## WHAT TO DO
In your copy, leave out the pictures; write out all the data exactly.

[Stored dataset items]
-=-=-
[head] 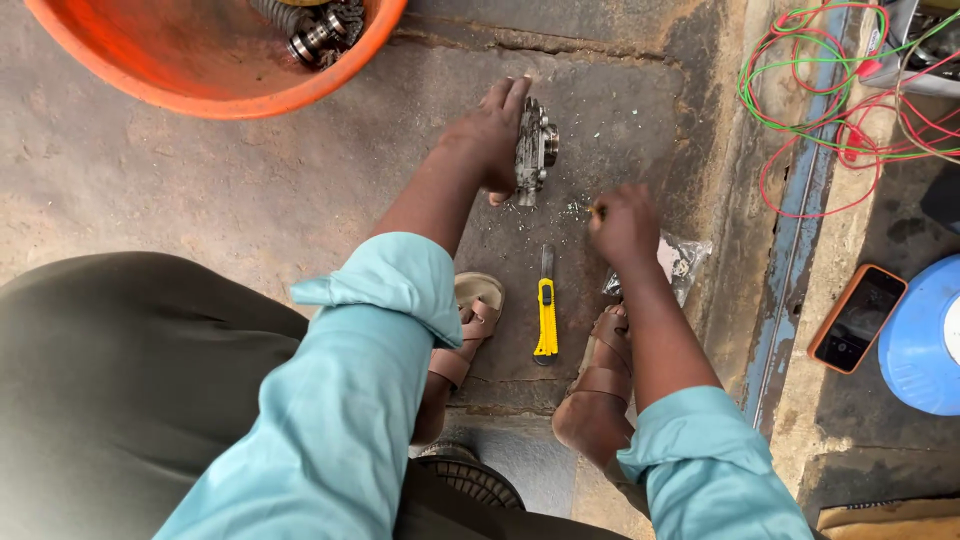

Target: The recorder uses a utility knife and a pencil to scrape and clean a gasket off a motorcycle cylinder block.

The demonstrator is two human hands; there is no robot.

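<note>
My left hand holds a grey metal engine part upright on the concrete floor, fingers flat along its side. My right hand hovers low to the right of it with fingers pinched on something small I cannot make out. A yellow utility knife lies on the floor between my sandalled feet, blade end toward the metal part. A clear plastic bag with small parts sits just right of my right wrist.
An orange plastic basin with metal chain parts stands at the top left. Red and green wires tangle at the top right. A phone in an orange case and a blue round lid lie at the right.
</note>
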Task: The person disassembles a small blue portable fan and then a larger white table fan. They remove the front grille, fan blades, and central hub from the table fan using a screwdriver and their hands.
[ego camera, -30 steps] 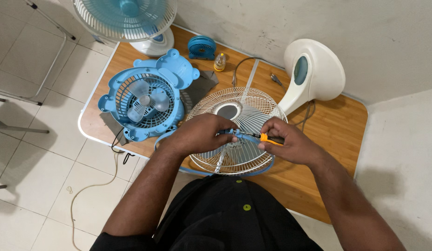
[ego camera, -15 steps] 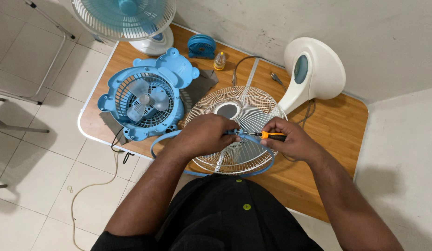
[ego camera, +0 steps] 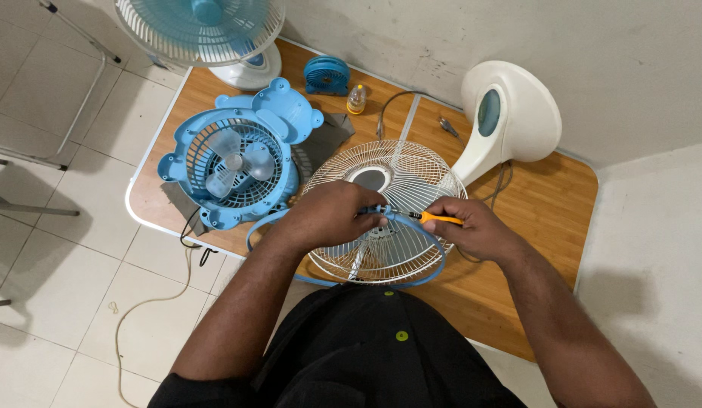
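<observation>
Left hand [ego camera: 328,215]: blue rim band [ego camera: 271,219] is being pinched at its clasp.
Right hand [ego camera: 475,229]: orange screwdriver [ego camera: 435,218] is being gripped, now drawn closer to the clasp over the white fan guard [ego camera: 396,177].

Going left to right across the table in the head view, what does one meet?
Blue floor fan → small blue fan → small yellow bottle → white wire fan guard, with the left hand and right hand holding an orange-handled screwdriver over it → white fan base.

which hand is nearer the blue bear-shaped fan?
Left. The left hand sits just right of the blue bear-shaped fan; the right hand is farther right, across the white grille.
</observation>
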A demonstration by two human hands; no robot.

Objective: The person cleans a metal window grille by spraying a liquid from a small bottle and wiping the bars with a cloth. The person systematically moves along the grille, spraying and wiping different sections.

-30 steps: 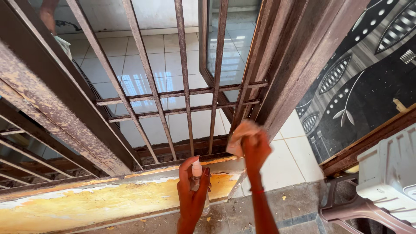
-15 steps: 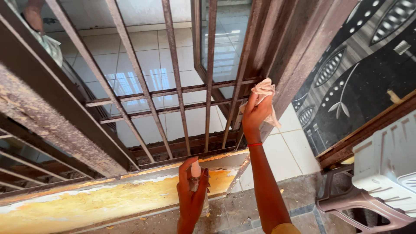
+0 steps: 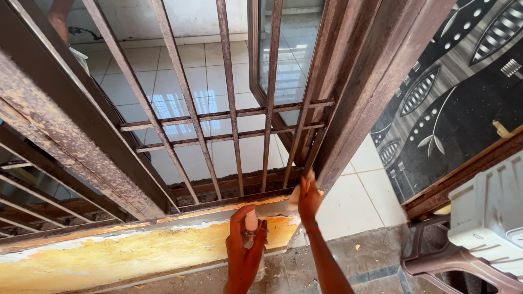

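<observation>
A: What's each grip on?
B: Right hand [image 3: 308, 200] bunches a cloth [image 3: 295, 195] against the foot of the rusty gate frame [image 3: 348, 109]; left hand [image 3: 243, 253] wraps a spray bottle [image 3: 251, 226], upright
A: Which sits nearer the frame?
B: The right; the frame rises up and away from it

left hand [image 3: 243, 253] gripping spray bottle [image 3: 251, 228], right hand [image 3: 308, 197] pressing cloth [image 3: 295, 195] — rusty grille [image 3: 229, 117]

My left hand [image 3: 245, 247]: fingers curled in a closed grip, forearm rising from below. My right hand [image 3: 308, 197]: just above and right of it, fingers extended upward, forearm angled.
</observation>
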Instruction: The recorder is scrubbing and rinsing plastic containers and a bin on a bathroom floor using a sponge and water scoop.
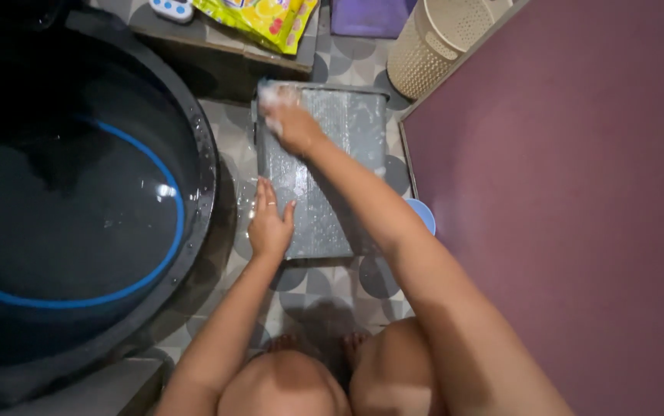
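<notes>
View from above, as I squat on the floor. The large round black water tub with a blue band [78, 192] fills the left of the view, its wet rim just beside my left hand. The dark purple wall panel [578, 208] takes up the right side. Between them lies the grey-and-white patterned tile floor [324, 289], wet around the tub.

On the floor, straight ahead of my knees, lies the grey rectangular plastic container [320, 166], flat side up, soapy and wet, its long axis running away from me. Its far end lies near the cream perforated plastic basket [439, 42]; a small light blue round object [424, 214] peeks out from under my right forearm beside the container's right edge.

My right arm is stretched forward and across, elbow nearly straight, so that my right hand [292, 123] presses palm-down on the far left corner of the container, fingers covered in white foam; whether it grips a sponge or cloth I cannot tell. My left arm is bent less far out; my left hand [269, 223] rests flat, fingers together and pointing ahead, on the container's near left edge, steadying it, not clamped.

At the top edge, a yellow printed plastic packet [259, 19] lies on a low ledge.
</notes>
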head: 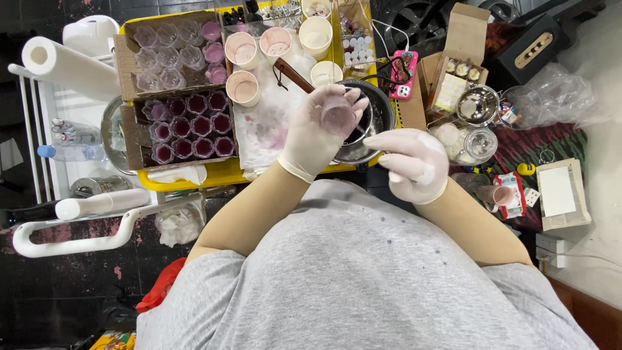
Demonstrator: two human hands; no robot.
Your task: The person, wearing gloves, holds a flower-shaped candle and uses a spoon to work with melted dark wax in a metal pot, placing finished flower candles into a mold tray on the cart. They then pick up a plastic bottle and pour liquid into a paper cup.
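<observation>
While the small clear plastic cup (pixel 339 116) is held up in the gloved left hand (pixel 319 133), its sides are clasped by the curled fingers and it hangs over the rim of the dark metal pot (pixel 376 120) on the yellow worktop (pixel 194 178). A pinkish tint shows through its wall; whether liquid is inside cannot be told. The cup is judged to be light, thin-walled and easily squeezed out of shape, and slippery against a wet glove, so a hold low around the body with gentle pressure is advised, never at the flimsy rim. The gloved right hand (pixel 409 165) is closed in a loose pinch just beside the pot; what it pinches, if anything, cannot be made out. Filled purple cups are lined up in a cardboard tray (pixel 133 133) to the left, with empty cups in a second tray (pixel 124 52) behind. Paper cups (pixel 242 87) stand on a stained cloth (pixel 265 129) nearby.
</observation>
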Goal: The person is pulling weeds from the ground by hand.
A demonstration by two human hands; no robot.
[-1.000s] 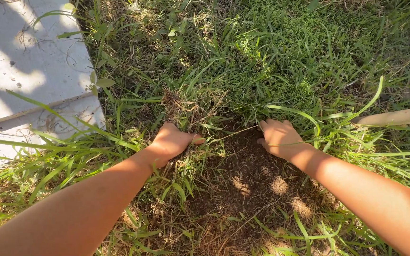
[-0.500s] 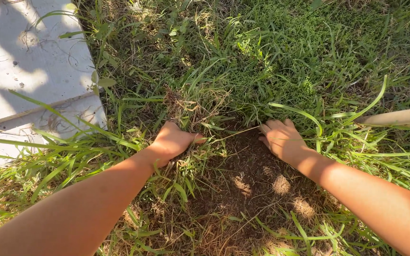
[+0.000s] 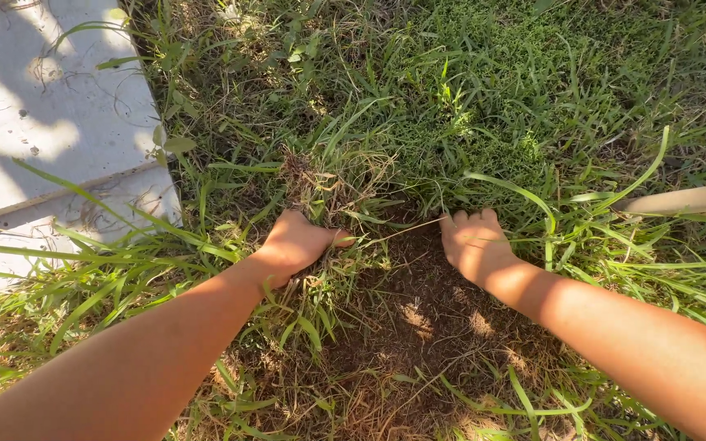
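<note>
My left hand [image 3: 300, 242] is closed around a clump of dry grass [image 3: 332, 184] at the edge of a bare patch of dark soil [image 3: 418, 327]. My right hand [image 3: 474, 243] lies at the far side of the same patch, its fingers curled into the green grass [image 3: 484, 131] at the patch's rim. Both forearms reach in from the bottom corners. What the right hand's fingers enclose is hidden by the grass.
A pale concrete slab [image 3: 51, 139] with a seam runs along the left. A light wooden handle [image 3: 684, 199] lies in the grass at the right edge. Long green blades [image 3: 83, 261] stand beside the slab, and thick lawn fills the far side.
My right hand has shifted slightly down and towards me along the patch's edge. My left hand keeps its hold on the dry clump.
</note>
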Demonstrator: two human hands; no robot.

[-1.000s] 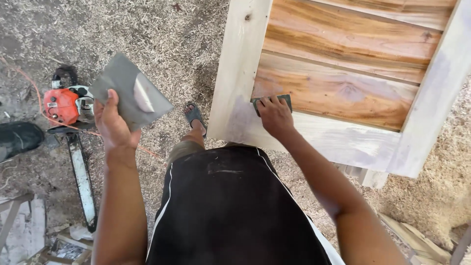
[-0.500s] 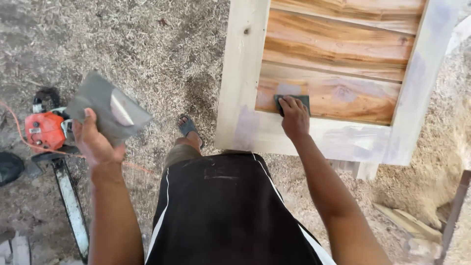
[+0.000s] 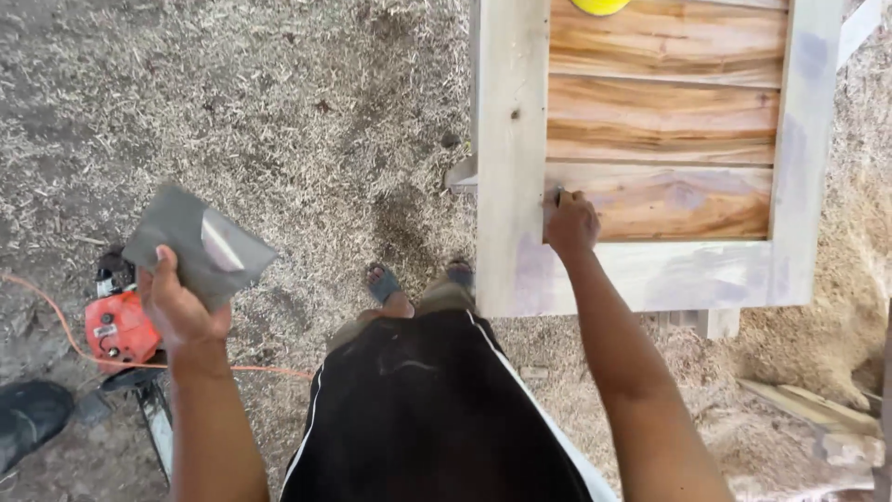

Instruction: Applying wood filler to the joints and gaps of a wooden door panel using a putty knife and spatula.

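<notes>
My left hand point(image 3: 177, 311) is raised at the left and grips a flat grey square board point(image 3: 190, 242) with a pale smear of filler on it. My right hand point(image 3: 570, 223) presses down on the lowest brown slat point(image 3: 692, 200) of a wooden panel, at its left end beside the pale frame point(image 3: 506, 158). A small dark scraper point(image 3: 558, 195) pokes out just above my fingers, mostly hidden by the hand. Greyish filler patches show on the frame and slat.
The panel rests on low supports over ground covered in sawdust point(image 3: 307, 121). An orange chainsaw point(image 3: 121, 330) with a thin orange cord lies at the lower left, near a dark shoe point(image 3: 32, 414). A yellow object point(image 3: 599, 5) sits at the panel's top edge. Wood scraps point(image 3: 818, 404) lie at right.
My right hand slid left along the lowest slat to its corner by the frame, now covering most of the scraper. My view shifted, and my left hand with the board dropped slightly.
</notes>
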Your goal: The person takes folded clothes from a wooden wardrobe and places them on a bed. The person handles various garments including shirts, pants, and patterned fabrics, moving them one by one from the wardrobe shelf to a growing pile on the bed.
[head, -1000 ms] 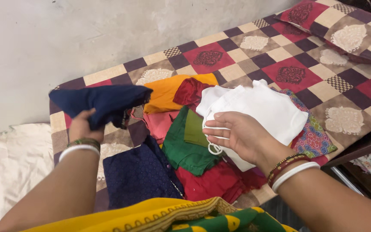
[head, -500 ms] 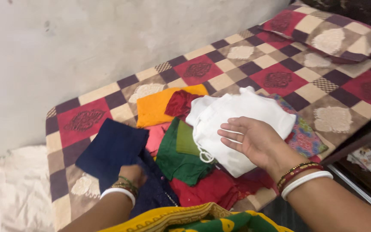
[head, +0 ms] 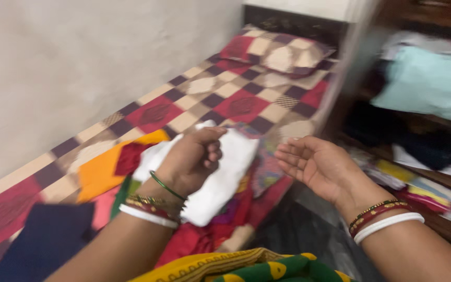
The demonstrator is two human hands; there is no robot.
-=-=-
## SOLUTION
[head] 

Target: The recorder uses a utility knife and a pencil to scrape and clean a gasket off a motorcycle cylinder block.

The demonstrator is two human hands; there is no robot.

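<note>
My left hand holds a grey metal engine part upright on the concrete floor, fingers flat along its side. My right hand hovers low to the right of it with fingers pinched on something small I cannot make out. A yellow utility knife lies on the floor between my sandalled feet, blade end toward the metal part. A clear plastic bag with small parts sits just right of my right wrist.
An orange plastic basin with metal chain parts stands at the top left. Red and green wires tangle at the top right. A phone in an orange case and a blue round lid lie at the right.
</note>
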Task: The person disassembles a small blue portable fan and then a larger white table fan. They remove the front grille, fan blades, and central hub from the table fan using a screwdriver and their hands.
[ego camera, -30 steps] 
[ego camera, -15 steps] 
[ego camera, +0 steps] 
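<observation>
Left hand [ego camera: 328,215]: blue rim band [ego camera: 271,219] is being pinched at its clasp.
Right hand [ego camera: 475,229]: orange screwdriver [ego camera: 435,218] is being gripped, now drawn closer to the clasp over the white fan guard [ego camera: 396,177].

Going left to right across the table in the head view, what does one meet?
Blue floor fan → small blue fan → small yellow bottle → white wire fan guard, with the left hand and right hand holding an orange-handled screwdriver over it → white fan base.

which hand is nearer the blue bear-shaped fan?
Left. The left hand sits just right of the blue bear-shaped fan; the right hand is farther right, across the white grille.
</observation>
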A demonstration by two human hands; no robot.

Objective: The person cleans a metal window grille by spraying a liquid from a small bottle and wiping the bars with a cloth. The person systematically moves along the grille, spraying and wiping different sections.

-30 steps: 
-15 steps: 
+0 steps: 

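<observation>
A: What's each grip on?
B: Right hand [image 3: 308, 200] bunches a cloth [image 3: 295, 195] against the foot of the rusty gate frame [image 3: 348, 109]; left hand [image 3: 243, 253] wraps a spray bottle [image 3: 251, 226], upright
A: Which sits nearer the frame?
B: The right; the frame rises up and away from it

left hand [image 3: 243, 253] gripping spray bottle [image 3: 251, 228], right hand [image 3: 308, 197] pressing cloth [image 3: 295, 195] — rusty grille [image 3: 229, 117]

My left hand [image 3: 245, 247]: fingers curled in a closed grip, forearm rising from below. My right hand [image 3: 308, 197]: just above and right of it, fingers extended upward, forearm angled.
</observation>
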Instruction: The recorder is scrubbing and rinsing plastic containers and a bin on a bathroom floor using a sponge and water scoop.
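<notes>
View from above, as I squat on the floor. The large round black water tub with a blue band [78, 192] fills the left of the view, its wet rim just beside my left hand. The dark purple wall panel [578, 208] takes up the right side. Between them lies the grey-and-white patterned tile floor [324, 289], wet around the tub.

On the floor, straight ahead of my knees, lies the grey rectangular plastic container [320, 166], flat side up, soapy and wet, its long axis running away from me. Its far end lies near the cream perforated plastic basket [439, 42]; a small light blue round object [424, 214] peeks out from under my right forearm beside the container's right edge.

My right arm is stretched forward and across, elbow nearly straight, so that my right hand [292, 123] presses palm-down on the far left corner of the container, fingers covered in white foam; whether it grips a sponge or cloth I cannot tell. My left arm is bent less far out; my left hand [269, 223] rests flat, fingers together and pointing ahead, on the container's near left edge, steadying it, not clamped.

At the top edge, a yellow printed plastic packet [259, 19] lies on a low ledge.
</notes>
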head: 
Demonstrator: two human hands; no robot.
Your task: The person, wearing gloves, holds a flower-shaped candle and uses a spoon to work with melted dark wax in a metal pot, placing finished flower candles into a mold tray on the cart. They then pick up a plastic bottle and pour liquid into a paper cup.
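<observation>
While the small clear plastic cup (pixel 339 116) is held up in the gloved left hand (pixel 319 133), its sides are clasped by the curled fingers and it hangs over the rim of the dark metal pot (pixel 376 120) on the yellow worktop (pixel 194 178). A pinkish tint shows through its wall; whether liquid is inside cannot be told. The cup is judged to be light, thin-walled and easily squeezed out of shape, and slippery against a wet glove, so a hold low around the body with gentle pressure is advised, never at the flimsy rim. The gloved right hand (pixel 409 165) is closed in a loose pinch just beside the pot; what it pinches, if anything, cannot be made out. Filled purple cups are lined up in a cardboard tray (pixel 133 133) to the left, with empty cups in a second tray (pixel 124 52) behind. Paper cups (pixel 242 87) stand on a stained cloth (pixel 265 129) nearby.
</observation>
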Goal: The person is pulling weeds from the ground by hand.
A demonstration by two human hands; no robot.
[-1.000s] 
[-0.500s] 
[+0.000s] 
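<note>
My left hand [image 3: 300, 242] is closed around a clump of dry grass [image 3: 332, 184] at the edge of a bare patch of dark soil [image 3: 418, 327]. My right hand [image 3: 474, 243] lies at the far side of the same patch, its fingers curled into the green grass [image 3: 484, 131] at the patch's rim. Both forearms reach in from the bottom corners. What the right hand's fingers enclose is hidden by the grass.
A pale concrete slab [image 3: 51, 139] with a seam runs along the left. A light wooden handle [image 3: 684, 199] lies in the grass at the right edge. Long green blades [image 3: 83, 261] stand beside the slab, and thick lawn fills the far side.
My right hand has shifted slightly down and towards me along the patch's edge. My left hand keeps its hold on the dry clump.
</note>
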Demonstrator: two human hands; no robot.

[-1.000s] 
[-0.500s] 
[+0.000s] 

Instruction: Applying wood filler to the joints and gaps of a wooden door panel using a putty knife and spatula.

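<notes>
My left hand point(image 3: 177, 311) is raised at the left and grips a flat grey square board point(image 3: 190, 242) with a pale smear of filler on it. My right hand point(image 3: 570, 223) presses down on the lowest brown slat point(image 3: 692, 200) of a wooden panel, at its left end beside the pale frame point(image 3: 506, 158). A small dark scraper point(image 3: 558, 195) pokes out just above my fingers, mostly hidden by the hand. Greyish filler patches show on the frame and slat.
The panel rests on low supports over ground covered in sawdust point(image 3: 307, 121). An orange chainsaw point(image 3: 121, 330) with a thin orange cord lies at the lower left, near a dark shoe point(image 3: 32, 414). A yellow object point(image 3: 599, 5) sits at the panel's top edge. Wood scraps point(image 3: 818, 404) lie at right.
My right hand slid left along the lowest slat to its corner by the frame, now covering most of the scraper. My view shifted, and my left hand with the board dropped slightly.
</notes>
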Your goal: The person takes folded clothes from a wooden wardrobe and places them on a bed. The person handles various garments including shirts, pants, and patterned fabrics, moving them one by one from the wardrobe shelf to a growing pile on the bed.
[head, -1000 ms] 
[head, -500 ms] 
[head, +0 ms] 
The demonstrator is two human hands; there is no robot.

Here the exercise is finished.